**Prompt**
Up to and including the line with "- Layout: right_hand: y", please reproduce the lines below exactly, beginning with the first.

^^^^

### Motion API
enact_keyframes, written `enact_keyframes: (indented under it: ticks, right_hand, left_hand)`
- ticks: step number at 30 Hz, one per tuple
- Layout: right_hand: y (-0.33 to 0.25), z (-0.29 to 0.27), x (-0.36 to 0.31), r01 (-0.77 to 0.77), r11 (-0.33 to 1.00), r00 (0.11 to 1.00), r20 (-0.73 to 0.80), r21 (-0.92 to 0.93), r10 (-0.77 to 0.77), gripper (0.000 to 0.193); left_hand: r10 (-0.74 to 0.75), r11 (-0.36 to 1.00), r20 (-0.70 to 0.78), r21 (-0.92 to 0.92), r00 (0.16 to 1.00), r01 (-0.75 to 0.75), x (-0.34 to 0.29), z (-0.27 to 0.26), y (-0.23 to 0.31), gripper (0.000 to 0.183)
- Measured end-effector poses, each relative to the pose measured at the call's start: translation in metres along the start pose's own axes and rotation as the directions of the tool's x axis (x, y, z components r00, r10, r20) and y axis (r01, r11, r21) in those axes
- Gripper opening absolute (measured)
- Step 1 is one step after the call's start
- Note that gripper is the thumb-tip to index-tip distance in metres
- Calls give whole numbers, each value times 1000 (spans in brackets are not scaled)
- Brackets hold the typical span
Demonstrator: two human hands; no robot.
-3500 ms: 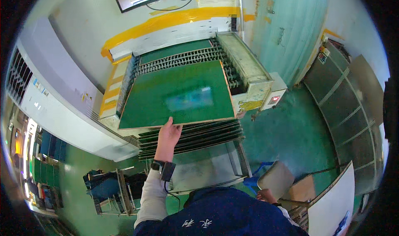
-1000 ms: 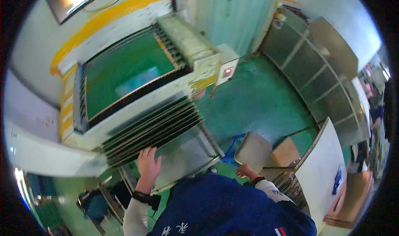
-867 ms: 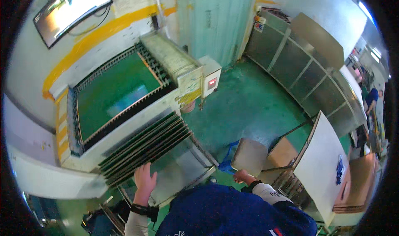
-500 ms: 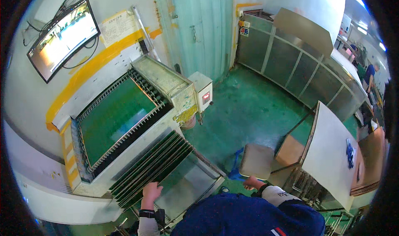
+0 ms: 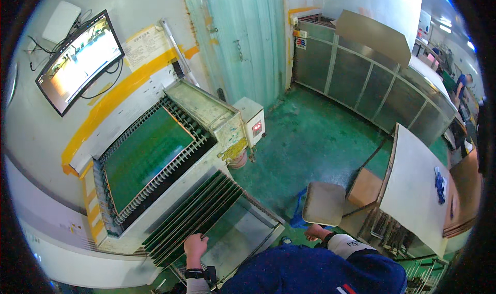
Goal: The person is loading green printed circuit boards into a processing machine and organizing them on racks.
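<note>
My left hand (image 5: 196, 248) is closed, with fingers curled and nothing visible in it. It hovers by the near ends of several dark green panels (image 5: 194, 217) standing in a slanted row on a rack. Beyond them, one large green panel (image 5: 147, 157) lies flat on the rollers of a conveyor machine (image 5: 227, 131), light glinting off its surface. On the other side of my body, my right hand (image 5: 313, 232) hangs with loosely curled fingers, nothing visible in it. Just past that hand stands a stool (image 5: 324, 203) with a worn seat and blue legs.
A metal-framed cart top (image 5: 248, 232) lies beside the panel row. To the right stands a pale board-topped table (image 5: 413, 185) with a blue cloth or glove (image 5: 440, 184) on it. A control box (image 5: 251, 121) sits at the machine's end. Far right, another person (image 5: 461, 89) stands.
The whole view has shifted slightly, with the scene sitting lower. My left hand's thumb side now points more to the right. The glint on the flat panel has shrunk.
</note>
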State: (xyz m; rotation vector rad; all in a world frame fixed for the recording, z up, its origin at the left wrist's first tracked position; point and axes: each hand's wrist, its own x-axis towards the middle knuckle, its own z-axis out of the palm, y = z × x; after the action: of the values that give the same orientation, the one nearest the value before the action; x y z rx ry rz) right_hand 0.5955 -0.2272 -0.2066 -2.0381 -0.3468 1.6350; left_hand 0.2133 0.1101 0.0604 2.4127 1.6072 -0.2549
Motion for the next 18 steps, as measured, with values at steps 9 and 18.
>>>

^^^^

**Problem solution**
### Motion API
enact_keyframes, written `enact_keyframes: (indented under it: ticks, right_hand, left_hand)`
- ticks: step number at 30 Hz, one per tuple
- Layout: right_hand: y (-0.33 to 0.25), z (-0.29 to 0.27), x (-0.36 to 0.31), r01 (-0.77 to 0.77), r11 (-0.33 to 1.00), r00 (0.11 to 1.00), r20 (-0.73 to 0.80), r21 (-0.92 to 0.93), r10 (-0.77 to 0.77), gripper (0.000 to 0.193); left_hand: r10 (-0.74 to 0.75), r11 (-0.36 to 1.00), r20 (-0.70 to 0.78), r21 (-0.92 to 0.92), r00 (0.16 to 1.00), r01 (-0.75 to 0.75), x (-0.34 to 0.29), z (-0.27 to 0.26), y (-0.23 to 0.31), gripper (0.000 to 0.183)

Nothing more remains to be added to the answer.